Нет, сымитировать такое отчаяние невозможно: и это, и другие письма явно подлинные. Но почему в таком случае нет ни одного оригинала протокола? Почему член Специального судебного присутствия Верховного суда СССР Николай Шверник не увидел на суде Берию? И чью казнь наблюдал комендант штаба Московского округа ПВО Хижняк?
Противоречия, казалось бы, неразрешимые. Но можно отыскать ключик и к этому ларцу. По мнению некоторых историков, Хрущев со товарищи не врут: Берия действительно был арестован 26 июня 1953 года. Но вот до суда, скорее всего, не дожил.
На суде же был то ли его не слишком похожий двойник, то ли вообще никого не было: никаких бесспорных подтверждений тому, что Берия был жив на момент начала судебного процесса (18 декабря 1953 года), не существует. Суд был закрытым, фото- и киносъемка не велась. Есть, собственно, серьезные сомнения даже в том, был ли сам процесс — тут с железобетонными доказательствами тоже туговато.
Последний несомненный документальный след живого Берии — то самое процитированное письмо от 2 июля, где он высказывал «дорогим товарищам» опасение, что с ним могут расправиться без суда и даже без допросов. Нельзя исключать, что предчувствие не обмануло Лаврентия Павловича. Хотя какие-то допросы, есть такое ощущение, все-таки были проведены. Однако результат их «дорогим товарищам» категорически не понравился. Как говорят в таких случаях, он слишком много знал.

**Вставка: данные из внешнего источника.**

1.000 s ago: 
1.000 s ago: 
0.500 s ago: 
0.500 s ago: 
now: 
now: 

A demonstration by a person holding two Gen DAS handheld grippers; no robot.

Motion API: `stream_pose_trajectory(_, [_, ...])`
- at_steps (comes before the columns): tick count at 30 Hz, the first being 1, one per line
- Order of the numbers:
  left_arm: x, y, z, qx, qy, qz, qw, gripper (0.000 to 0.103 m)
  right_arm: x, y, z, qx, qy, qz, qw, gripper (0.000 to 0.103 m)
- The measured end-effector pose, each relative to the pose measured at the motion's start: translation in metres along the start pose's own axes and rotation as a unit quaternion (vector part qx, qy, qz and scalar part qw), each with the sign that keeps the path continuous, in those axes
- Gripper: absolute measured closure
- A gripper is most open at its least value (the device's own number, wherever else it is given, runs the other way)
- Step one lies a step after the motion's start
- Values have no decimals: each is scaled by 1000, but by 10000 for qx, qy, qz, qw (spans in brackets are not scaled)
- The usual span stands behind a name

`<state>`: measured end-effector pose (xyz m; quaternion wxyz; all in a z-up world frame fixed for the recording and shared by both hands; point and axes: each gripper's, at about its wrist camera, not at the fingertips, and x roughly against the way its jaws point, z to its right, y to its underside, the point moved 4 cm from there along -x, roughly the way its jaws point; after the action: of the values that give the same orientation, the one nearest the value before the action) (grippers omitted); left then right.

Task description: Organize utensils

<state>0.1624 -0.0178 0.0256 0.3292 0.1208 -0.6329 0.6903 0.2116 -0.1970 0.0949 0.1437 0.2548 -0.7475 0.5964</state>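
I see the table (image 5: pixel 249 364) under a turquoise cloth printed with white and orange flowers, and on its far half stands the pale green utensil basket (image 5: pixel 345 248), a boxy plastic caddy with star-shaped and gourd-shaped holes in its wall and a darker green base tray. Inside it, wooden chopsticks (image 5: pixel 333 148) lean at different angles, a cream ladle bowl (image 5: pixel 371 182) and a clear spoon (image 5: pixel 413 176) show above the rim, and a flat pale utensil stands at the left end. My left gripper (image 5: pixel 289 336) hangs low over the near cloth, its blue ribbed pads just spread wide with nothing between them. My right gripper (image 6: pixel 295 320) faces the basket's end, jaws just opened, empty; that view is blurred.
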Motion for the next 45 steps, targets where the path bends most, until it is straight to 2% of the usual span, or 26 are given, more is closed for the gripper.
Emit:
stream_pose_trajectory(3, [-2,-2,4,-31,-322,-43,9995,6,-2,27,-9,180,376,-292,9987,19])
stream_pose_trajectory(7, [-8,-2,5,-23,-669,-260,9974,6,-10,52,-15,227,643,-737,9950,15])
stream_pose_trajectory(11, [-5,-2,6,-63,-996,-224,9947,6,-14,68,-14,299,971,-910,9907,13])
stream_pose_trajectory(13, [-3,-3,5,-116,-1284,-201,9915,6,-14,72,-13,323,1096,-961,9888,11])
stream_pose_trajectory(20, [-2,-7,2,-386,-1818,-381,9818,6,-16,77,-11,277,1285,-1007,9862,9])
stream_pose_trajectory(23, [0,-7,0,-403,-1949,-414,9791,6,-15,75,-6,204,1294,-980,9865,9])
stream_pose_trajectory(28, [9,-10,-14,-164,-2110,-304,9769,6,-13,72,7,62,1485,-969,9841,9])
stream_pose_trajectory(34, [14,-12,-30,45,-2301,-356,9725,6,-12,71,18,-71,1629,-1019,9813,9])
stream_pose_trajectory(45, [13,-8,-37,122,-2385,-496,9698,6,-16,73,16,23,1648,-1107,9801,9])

Поэтому оригиналы протоколов допросов были уничтожены и заменены на очищенные от «лишних» сведений копии, а самого носителя опасных знаний решено было ликвидировать без промедления и безо всяких церемоний. Так что не исключено, что рассказ майора Хижняка об обстоятельствах расстрела Берии тоже вполне достоверен. Ну, с той поправкой, что комендант штаба «забыл» упомянуть, что случилось это не 23 декабря 1953-го, а на несколько месяцев раньше.